You can lead a horse to water, but you can’t make it drink. At least, that’s what I always heard.

Apparently when United States Congressmen and senior federal and state officials were growing up, they heard that aphorism expressed as “lead a horse to water and bribe it to drink.” With a $900 billion dollar omnibus spending bill on the way to the President’s desk as of the writing of this article, the U.S. is about to pass its second largest stimulus bill ever, second only to the CARES Act passed back in March. Since the Coronavirus pandemic hit US shores in March, the federal government has thrown more money at pandemic relief (in inflation adjusted dollars) than the entirety of spending for the Interstate Highway Program, the Panama Canal, and the First World War. With around $3 billion between the recent omnibus bill and the Coronavirus Aid, Relief and Economic Security (CARES) Act, Coronavirus relief has accounted for a government expenditure equivalent to 3/4 of the total cost of US involvement in World War Two.

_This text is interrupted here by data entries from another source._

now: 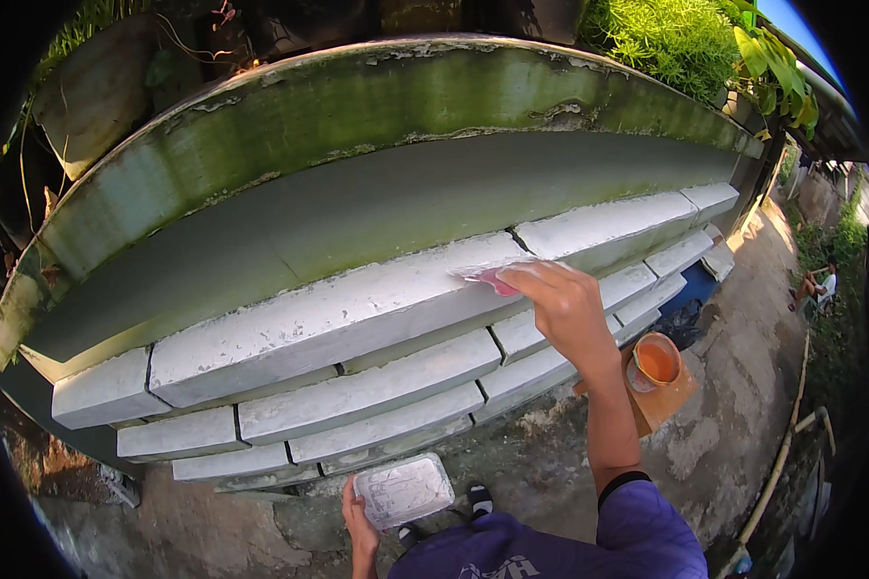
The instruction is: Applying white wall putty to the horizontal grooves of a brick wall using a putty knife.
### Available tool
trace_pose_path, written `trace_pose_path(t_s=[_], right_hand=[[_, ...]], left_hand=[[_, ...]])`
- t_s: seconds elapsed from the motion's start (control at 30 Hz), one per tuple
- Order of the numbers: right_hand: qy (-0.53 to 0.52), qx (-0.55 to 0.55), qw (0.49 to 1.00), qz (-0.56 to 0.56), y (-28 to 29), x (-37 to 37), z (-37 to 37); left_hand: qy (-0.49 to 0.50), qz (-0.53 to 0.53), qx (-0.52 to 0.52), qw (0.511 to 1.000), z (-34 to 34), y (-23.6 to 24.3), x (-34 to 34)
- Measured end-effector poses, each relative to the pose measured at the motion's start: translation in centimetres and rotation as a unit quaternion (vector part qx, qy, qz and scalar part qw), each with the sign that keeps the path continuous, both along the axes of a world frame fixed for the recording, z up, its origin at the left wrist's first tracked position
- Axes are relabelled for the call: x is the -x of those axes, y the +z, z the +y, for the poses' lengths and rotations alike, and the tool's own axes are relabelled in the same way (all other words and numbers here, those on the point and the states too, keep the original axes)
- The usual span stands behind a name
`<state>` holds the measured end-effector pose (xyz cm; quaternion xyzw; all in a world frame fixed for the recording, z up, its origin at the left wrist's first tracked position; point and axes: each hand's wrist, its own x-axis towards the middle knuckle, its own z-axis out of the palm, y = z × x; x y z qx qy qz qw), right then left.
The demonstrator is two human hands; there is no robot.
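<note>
My right hand point(555, 299) is closed around the pink handle of a brush point(495, 280), whose white-smeared tip rests on the top white concrete ledge point(309, 318), near a dark joint between two blocks. Low in the view, my left hand point(357, 516) grips the edge of a shallow rectangular tray point(404, 490) smeared with white. More white stepped ledges point(367, 386) lie below the top one, split by dark joints. Behind them curves a greenish, stained wall point(406, 96) with a peeling rim.
An orange bucket point(658, 364) stands on a brown board point(673, 405) at lower right, beside a dark plastic bag point(681, 323). A bamboo pole point(772, 482) lies along the concrete path. Another person point(821, 288) sits far right by greenery. Plants point(647, 48) overhang the wall.
</note>
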<state>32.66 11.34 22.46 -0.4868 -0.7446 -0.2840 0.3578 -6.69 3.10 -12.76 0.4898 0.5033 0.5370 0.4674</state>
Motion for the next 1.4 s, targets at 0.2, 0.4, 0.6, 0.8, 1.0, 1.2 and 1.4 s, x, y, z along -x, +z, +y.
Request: trace_pose_path(t_s=[0.2, 0.4, 0.6, 0.8, 1.0, 1.2, 1.4], right_hand=[[-0.059, 0.029, 0.998, 0.024, -0.7, -3.2, 2.5], [0.040, 0.067, 0.996, 0.052, -1.1, -0.6, -0.8], [-0.020, -0.010, 1.000, 0.002, -1.0, -3.3, 3.1], [0.023, 0.034, 0.999, 0.034, -1.2, -2.6, 0.8], [0.022, -0.010, 0.999, 0.036, -1.6, -3.4, 4.2], [0.031, 0.052, 0.998, 0.027, -1.1, -1.7, 0.3], [0.010, -0.022, 0.999, 0.023, -1.3, -2.6, 2.8]], left_hand=[[-0.054, -0.085, 0.128, 0.987, -0.5, 3.6, -1.7], [-0.014, -0.045, 0.047, 0.998, -0.4, 1.4, -0.3], [-0.055, -0.034, 0.077, 0.995, 0.1, -1.0, -0.3], [-0.043, -0.081, 0.118, 0.989, -0.7, 4.4, -1.3], [-0.043, -0.107, 0.152, 0.982, -0.8, 4.0, -1.5], [-0.046, -0.069, 0.154, 0.985, -1.1, 7.8, -1.7], [-0.032, -0.070, 0.098, 0.992, -0.7, 5.3, -2.1]])
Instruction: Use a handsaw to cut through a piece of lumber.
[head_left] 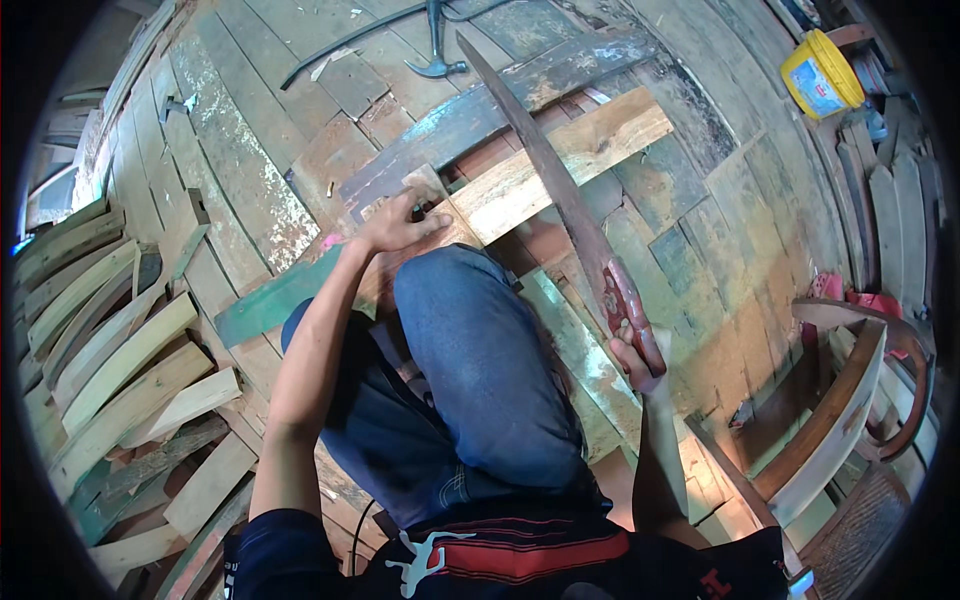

In other words, there is a lot of “relief” money floating around. So much, in fact, that somewhere between 20% and 30% of all U.S. dollars currently in circulation were printed in the last year.

For this unprecedented bill on Uncle Sam’s tab, the everyday American has gained $1800 worth of direct aid and, if his employer filled out the labyrinthine paperwork required to receive a Paycheck Protection Program (PPP) loan, he might have kept his source of income in the event that his employer was forced to shutter.

In other words, in a time of extreme economic upheaval, the little guy is getting next to nothing. Juxtapose this with tax breaks and incentives, like the so-called “three-martini lunch” tax break that provides a write-off on business meals, it seems that the aim of targeted government relief is obvious. They want to, well, stimulate the economy.

Government policy is to attempt to get those who have money already to spend more of it, thus hopefully keeping businesses afloat and working class people on the payroll so that Congress won’t have the shell out more direct cash assistance to the working poor, a nigh-universally popular policy that they have nevertheless shunned like leprosy.

There’s only one problem with this approach. In order for stimulus to work as traditionally understood, the economy has to actually be open and people buying and selling, but in many US states, the economy is effectively shuttered. In many West Coast and Northeast states where governors have been particularly diligent in enforcing stay-at-home and lockdown orders, commerce has effectively ground to a halt. States like the famously-strict Michigan lost half a million jobs and tanked state GDP by more than 10%.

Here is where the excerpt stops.